Number of frequent norming responses produced in English and Spanish by children with higher (above-average) and lower (below-average) number of different words averaged over English and Spanish narrative samples (NDW-ES). Bars denote standard errors.

To better understand these patterns, we conducted t tests to compare demographic features of the two groups (high and low NDW). The two groups had comparable ages of English onset, family SES, and parent ratings of Spanish (ps ≥ .13). However, in comparison to the low NDW group, the high NDW group was older, had higher amount of current English use, received higher English ratings by parents and teachers and higher Spanish ratings by teachers, and had higher NDW and semantic depth scores in both languages (all ps ≤.02, ds ≥ .57). Moreover, the group of children with above-average NDW showed comparable cross-linguistic profiles in teachers’ proficiency rating, current language use, NDW, and semantic depth scores. The only between-language difference for this group was a higher average rating of Spanish than English proficiency by parents (p = .02, d = .60). Conversely, the group of children with below-average NDW showed a consistent Spanish advantage over English for all measures, including parent and teacher ratings, NDW, current language use, and semantic depth (all ps < .001, ds ≥ .63; see Table 1 for means).

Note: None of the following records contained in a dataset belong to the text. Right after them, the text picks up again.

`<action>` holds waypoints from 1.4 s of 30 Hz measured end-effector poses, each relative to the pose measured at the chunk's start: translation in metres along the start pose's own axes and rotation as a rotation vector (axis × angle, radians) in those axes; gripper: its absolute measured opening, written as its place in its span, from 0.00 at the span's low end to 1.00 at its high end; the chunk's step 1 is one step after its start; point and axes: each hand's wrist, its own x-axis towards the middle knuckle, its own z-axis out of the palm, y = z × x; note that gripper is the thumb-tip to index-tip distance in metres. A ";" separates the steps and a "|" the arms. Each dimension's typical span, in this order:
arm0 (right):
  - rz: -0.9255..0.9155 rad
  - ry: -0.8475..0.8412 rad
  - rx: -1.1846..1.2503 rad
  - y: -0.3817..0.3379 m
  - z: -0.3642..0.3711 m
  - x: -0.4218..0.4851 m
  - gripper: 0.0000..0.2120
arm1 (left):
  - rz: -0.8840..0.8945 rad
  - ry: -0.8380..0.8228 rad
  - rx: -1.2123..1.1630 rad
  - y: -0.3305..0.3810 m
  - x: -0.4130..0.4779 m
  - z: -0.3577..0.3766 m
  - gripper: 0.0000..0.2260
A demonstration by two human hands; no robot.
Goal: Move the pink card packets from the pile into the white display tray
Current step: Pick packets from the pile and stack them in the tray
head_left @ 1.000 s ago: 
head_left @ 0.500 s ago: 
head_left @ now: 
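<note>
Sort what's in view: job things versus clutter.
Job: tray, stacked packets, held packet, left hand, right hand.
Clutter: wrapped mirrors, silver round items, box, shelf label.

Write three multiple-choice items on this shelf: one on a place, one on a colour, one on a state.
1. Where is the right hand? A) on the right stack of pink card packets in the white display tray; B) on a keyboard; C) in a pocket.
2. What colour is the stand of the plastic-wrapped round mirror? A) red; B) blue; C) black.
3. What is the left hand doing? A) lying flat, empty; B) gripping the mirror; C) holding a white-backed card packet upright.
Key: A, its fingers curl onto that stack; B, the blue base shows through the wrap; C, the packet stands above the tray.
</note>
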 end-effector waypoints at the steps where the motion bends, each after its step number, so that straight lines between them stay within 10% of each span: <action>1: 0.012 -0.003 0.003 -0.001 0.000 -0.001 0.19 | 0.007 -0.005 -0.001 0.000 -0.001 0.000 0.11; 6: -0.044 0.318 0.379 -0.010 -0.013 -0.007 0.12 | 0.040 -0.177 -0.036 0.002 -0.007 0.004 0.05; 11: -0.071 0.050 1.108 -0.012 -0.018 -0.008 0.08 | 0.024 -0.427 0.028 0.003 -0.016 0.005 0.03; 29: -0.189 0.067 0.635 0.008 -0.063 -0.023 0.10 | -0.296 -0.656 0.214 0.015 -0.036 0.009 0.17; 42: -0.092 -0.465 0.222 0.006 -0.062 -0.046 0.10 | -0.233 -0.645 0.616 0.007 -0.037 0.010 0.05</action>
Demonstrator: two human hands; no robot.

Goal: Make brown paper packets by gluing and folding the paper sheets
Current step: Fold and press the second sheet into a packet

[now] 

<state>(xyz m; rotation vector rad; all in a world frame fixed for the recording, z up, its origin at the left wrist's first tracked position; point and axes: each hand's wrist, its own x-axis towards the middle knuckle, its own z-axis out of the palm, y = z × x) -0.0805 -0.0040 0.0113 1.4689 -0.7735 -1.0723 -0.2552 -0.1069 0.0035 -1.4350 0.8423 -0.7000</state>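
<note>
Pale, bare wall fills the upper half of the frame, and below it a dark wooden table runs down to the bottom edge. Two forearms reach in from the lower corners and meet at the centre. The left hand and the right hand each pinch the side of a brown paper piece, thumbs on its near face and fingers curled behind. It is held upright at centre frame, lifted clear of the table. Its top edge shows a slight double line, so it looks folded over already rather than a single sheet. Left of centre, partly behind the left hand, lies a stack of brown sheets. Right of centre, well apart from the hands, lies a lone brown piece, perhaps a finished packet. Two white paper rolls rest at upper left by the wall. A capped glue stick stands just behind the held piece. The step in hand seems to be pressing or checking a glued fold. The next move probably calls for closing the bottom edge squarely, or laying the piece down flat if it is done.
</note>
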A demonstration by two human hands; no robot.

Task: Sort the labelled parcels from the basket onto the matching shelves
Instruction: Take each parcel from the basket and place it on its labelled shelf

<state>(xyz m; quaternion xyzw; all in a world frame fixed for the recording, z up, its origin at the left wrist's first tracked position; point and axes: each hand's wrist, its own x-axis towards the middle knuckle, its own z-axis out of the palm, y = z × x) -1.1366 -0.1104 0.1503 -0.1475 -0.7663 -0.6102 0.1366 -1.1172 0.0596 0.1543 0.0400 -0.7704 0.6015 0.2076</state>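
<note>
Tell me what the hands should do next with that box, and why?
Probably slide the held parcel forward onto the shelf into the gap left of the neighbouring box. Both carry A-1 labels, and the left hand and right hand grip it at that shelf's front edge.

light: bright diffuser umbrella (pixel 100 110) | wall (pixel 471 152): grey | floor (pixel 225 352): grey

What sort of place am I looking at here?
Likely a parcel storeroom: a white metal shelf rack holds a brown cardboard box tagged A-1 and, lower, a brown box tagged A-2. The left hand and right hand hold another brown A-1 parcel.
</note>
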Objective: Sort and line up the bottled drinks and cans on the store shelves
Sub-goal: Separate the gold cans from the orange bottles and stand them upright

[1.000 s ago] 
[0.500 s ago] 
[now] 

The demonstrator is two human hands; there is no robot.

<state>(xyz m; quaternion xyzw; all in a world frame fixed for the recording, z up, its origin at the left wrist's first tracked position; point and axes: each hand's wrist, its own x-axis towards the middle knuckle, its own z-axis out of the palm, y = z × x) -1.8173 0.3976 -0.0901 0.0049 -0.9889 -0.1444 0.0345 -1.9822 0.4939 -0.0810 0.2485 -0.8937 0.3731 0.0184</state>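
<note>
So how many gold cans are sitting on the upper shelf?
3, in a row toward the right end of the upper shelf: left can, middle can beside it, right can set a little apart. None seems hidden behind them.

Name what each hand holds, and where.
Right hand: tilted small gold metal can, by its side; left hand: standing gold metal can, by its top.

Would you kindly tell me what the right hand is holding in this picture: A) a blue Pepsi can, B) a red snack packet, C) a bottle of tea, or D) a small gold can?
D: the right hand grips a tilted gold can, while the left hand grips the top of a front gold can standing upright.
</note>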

Spearman Rank Correlations

To explore the degree of overlap in association responses between the experimental and NORM groups, we took the corpus of most frequent responses produced by the NORM group across the 12 English words and rank-ordered the responses in terms of how often each occurred. Across the 12 English stimuli, there were 60 frequent response tokens and 48 types. The 48 response types are listed on the x-axis of Figure 2, and their frequencies of occurrence are denoted by the y-axis. As seen in Figure 2, some of these frequent responses were produced by a large number of TD participants; some of them were even produced multiple times by the same participants in response to different stimuli. For instance, yummy, clothes, trees, cold, and winter each occurred over 10 times; good, hot, breakfast, and lunch each occurred over 20 times; and food occurred over 70 times among the 37 TD participants. In contrast, only four of these 10 frequent responses (i.e., cold, hot, breakfast, and food) were uttered over 10 times by the PLI group. We conducted Spearman rank correlation on the frequency ranking of these 48 responses between the NORM and PLI groups and between the NORM and TD groups. For English, Spearman rank correlations with NORM were .85 (df = 46, p < .001) for the TD group and .69 (df = 46, p < .001) for the PLI group. We used a Fisher r-to-z transformation to assess the difference in correlation coefficients and found that the correlation between NORM and TD was significantly greater than that between NORM and PLI (z = 3.49, p < .001). In other words, the TD group was more similar to the NORM than the PLI group.

Figure 2.

Figure 2

Frequency of occurrence of the norming responses in the English task in the PLI, TD, and NORM groups.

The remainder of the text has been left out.